• Exercise instructions:
Copy out exactly the lines from the start of the data to the line containing "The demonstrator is". Include both.

"""

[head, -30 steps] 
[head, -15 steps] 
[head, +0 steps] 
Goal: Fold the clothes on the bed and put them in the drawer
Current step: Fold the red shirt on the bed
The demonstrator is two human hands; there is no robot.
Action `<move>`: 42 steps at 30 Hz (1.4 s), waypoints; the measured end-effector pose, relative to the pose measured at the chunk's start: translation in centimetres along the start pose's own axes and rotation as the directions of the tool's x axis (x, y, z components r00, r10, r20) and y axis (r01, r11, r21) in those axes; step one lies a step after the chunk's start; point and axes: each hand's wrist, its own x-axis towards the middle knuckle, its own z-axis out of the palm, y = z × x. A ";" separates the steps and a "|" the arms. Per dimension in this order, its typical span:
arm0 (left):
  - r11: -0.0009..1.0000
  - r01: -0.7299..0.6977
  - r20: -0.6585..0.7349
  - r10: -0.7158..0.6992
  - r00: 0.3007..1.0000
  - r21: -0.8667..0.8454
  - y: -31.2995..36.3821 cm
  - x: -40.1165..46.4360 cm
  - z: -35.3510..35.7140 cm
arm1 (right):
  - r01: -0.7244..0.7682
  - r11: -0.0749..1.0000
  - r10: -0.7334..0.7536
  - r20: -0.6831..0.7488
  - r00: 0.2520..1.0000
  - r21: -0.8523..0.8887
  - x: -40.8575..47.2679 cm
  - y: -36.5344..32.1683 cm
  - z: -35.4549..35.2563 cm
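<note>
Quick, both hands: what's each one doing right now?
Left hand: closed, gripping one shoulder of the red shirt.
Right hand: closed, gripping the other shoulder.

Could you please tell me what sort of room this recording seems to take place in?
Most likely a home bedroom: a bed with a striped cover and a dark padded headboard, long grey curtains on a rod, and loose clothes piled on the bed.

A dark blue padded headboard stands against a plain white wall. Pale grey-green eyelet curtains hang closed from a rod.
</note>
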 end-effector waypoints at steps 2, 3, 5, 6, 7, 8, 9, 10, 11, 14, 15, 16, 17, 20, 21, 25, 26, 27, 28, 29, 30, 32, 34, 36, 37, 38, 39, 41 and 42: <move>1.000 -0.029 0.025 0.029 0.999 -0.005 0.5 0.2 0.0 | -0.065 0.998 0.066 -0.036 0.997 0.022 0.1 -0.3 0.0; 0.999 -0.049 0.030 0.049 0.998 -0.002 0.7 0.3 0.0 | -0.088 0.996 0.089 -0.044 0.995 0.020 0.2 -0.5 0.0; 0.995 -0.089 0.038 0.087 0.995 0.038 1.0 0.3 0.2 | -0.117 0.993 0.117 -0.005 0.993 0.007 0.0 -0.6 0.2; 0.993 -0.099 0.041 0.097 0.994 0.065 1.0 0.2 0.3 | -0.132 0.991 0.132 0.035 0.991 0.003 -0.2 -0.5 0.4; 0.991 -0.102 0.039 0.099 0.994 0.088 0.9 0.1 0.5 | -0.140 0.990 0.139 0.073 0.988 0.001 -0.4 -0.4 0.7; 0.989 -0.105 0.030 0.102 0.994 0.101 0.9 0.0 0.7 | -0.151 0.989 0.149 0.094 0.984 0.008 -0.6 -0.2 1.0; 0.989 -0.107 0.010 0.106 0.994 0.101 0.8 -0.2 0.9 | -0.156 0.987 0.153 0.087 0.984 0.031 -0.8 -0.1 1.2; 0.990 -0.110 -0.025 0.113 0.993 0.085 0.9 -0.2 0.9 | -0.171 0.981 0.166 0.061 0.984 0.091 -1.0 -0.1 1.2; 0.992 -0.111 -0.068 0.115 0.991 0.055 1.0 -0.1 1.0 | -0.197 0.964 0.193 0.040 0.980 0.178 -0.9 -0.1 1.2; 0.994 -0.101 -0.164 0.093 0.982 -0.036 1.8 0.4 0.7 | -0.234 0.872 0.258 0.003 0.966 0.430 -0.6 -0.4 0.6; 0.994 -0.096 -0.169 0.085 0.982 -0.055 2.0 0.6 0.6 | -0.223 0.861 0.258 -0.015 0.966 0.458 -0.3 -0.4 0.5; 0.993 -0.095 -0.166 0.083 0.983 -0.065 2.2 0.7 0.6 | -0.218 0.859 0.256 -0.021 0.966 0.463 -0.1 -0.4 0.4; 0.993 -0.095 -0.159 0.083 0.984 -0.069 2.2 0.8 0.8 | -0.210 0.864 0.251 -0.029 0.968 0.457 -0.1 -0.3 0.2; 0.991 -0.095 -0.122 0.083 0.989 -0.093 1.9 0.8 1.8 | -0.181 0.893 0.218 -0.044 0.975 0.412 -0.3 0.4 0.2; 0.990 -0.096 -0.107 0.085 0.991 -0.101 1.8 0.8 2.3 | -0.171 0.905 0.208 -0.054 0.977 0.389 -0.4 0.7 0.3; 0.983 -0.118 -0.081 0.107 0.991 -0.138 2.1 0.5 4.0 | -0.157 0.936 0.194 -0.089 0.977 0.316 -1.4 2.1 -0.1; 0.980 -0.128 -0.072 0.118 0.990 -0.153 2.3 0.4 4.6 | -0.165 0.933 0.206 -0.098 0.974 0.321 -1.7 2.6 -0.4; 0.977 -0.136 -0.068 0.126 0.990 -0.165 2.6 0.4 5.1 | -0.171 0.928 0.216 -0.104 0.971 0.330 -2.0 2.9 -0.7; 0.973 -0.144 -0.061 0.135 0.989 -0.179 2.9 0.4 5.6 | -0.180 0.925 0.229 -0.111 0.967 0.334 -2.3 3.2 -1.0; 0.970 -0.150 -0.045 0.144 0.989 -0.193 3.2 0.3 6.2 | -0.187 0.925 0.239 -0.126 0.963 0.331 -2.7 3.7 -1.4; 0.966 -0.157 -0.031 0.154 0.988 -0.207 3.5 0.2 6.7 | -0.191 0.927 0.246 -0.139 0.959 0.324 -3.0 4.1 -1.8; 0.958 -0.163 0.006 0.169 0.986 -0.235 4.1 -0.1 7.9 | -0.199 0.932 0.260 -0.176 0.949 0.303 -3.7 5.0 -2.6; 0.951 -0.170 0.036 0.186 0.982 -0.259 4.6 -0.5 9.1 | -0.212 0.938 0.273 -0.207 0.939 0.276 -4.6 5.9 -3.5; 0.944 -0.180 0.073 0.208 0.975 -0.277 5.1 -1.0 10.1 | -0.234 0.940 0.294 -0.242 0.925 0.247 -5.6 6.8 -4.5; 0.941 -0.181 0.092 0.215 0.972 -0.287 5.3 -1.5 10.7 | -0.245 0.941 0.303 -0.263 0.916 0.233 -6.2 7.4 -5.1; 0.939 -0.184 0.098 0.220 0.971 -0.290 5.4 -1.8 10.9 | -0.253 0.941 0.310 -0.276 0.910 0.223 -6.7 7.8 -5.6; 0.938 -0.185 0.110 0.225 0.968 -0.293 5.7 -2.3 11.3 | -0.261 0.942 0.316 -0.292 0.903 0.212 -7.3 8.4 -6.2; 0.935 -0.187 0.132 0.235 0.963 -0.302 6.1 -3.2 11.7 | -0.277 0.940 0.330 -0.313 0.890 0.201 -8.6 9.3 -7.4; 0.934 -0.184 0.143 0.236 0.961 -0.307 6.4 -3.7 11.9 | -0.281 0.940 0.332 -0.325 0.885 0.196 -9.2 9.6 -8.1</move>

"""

• Result for this task:
[head, -30 steps] 
[head, -15 steps] 
[head, +0 steps] 
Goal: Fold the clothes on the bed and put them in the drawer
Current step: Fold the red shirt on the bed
The demonstrator is two human hands; there is no robot.

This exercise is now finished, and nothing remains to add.